[HN Gopher] Removing global state from LLD, the LLVM linker
       ___________________________________________________________________
        
       Removing global state from LLD, the LLVM linker
        
       Author : ingve
       Score  : 71 points
       Date   : 2024-11-18 06:38 UTC (3 days ago)
        
 (HTM) web link (maskray.me)
 (TXT) w3m dump (maskray.me)
        
       | beeforpork wrote:
       | Why not use thread_local instead of passing a param everywhere?

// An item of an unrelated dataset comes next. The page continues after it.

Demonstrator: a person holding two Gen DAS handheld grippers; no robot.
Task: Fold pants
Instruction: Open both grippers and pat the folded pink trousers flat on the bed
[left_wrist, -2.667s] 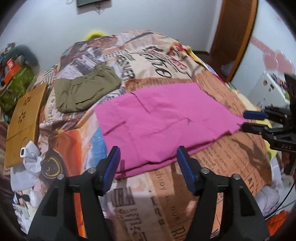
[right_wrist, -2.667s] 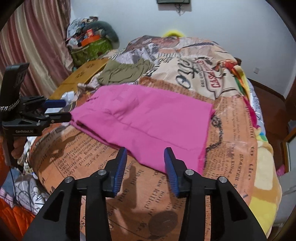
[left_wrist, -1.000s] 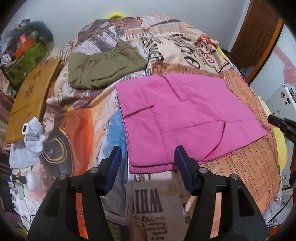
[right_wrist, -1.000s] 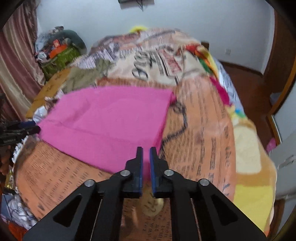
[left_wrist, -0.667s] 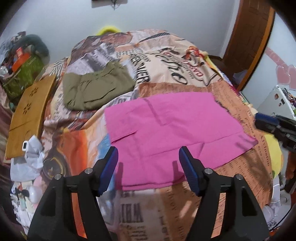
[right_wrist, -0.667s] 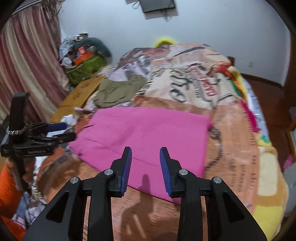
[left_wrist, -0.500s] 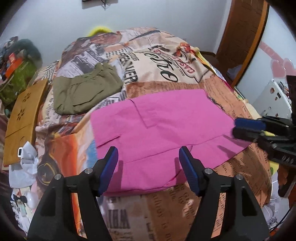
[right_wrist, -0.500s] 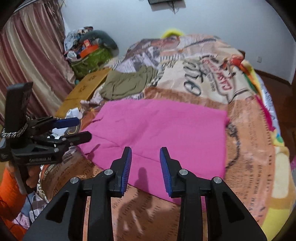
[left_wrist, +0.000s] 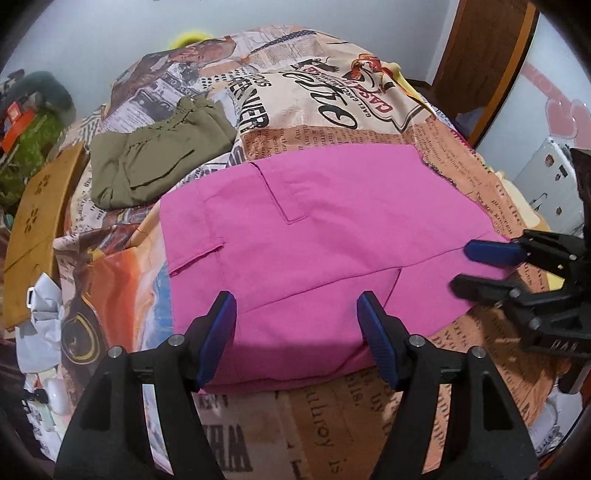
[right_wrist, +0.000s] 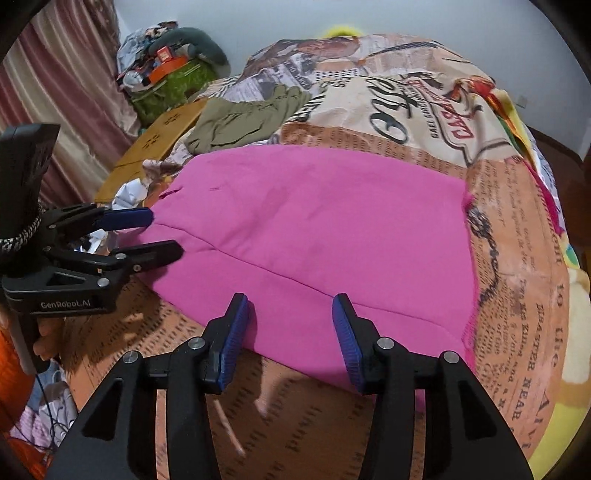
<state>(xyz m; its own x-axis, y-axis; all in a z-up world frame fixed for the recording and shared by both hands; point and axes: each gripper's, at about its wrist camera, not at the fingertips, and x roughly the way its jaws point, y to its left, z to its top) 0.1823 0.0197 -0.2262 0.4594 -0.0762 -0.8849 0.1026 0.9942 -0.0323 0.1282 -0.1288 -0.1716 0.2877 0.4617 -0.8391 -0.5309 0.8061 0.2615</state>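
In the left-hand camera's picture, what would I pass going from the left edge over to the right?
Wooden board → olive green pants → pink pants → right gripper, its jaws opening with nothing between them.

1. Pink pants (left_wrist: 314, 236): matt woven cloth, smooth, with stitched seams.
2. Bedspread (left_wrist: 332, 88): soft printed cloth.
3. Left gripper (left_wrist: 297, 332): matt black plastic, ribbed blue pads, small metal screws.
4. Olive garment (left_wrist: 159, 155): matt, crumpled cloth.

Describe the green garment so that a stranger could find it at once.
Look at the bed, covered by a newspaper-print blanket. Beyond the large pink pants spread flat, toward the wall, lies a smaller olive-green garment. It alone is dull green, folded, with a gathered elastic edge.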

       | What's the drawback there?
        
         | mrkeen wrote:
         | Thread-local is way too magical for me. I wouldn't want to
         | debug a system that made use of it.
         | 
         | Also, if you pass a param, then it can be shared.
        
           | geocar wrote:
           | > Thread-local is way too magical for me. I wouldn't want to
           | debug a system that made use of it.
           | 
           | There's a perfectly cromulent register just begging to be
           | used; the circuitry has already been paid for, generating
           | heat whether you like it or not, what magic are you afraid of
           | here?
           | 
           | > Also, if you pass a param, then it can be shared.
           | 
           | Maybe, but if you design for sharing you'll never use your
           | program might be bigger and slower as a result. Sometimes
           | that matters.
        
             | cesarb wrote:
             | > > Thread-local is way too magical for me.
             | 
             | > There's a perfectly cromulent register just begging to be
             | used; [...] what magic are you afraid of here?
             | 
             | Most of the magic is not when using the thread-local
             | variable, but when allocating it. When you declare a
             | "static __thread char *p", how do you know that for
             | instance this is located at the 123th word of the per-
             | thread area? What if that declaration is on a dynamic
             | library, which was loaded late (dlopen) into the process?

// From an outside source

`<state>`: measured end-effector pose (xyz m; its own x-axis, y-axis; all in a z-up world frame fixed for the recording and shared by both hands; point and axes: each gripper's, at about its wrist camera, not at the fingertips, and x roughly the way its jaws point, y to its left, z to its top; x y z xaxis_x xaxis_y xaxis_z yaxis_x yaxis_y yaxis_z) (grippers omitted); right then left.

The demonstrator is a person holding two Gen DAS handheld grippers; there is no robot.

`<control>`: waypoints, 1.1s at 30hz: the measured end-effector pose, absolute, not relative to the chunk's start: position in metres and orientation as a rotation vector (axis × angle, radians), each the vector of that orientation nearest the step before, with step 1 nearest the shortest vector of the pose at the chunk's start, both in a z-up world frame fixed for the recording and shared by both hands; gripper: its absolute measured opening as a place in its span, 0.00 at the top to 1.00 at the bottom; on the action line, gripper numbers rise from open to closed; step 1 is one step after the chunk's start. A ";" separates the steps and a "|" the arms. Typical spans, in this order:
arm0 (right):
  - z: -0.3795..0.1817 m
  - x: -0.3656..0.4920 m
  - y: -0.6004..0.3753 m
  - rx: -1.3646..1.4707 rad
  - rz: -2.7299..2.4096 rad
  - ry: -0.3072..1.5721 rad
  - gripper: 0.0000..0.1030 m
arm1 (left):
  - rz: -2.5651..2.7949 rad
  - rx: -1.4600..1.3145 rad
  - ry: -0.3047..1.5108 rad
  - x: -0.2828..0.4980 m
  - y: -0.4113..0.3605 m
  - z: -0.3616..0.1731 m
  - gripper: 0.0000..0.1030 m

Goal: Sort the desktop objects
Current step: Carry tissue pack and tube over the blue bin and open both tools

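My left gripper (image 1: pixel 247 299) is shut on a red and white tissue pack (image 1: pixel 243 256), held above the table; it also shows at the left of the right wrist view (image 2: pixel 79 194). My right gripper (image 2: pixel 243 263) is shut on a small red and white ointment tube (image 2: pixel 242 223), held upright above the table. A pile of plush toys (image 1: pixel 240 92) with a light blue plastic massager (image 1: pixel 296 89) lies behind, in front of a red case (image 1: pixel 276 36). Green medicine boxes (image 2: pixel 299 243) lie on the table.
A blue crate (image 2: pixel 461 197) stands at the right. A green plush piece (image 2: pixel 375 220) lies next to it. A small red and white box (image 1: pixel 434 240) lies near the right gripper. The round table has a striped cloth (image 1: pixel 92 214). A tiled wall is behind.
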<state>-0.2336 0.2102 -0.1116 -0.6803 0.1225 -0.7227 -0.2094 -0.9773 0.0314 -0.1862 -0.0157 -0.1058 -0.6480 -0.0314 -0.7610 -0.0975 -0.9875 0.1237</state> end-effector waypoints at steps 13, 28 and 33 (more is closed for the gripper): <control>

             | What about threads which were started before that dynamic
             | library was loaded, and therefore did not have enough space
             | in their per-thread area for that thread-local variable,
             | when they call into code which references it? What happens
             | if the thread-local variable has an initializer?
             | 
             | The documentation at
             | https://gcc.gnu.org/onlinedocs/gcc/Thread-Local.html links
             | to a 81-page document describing four TLS access models,
             | and that's just for Unix-style ELF; Windows platforms have
             | their own complexities (which IIRC includes a per-process
             | maximum of 64 or 1088 TLS slots, with slots above the first
             | 64 being handled in a slightly different way).
        
               | maccard wrote:
               | The initialisation model in c++ is totally and utterly
               | broken and indecipherable. That doesn't stop me from
               | doing vector<int> foo = {1,2, 3};
        
               | intelVISA wrote:
               | Avoiding thread locals due to dynamic libraries being bad
               | is justified but still doesn't feel like the right
               | tradeoff.
        
               | AshamedCaptain wrote:
               | When you declare a `static char *p;', how do you even
               | know in which address of memory it is going to end up ??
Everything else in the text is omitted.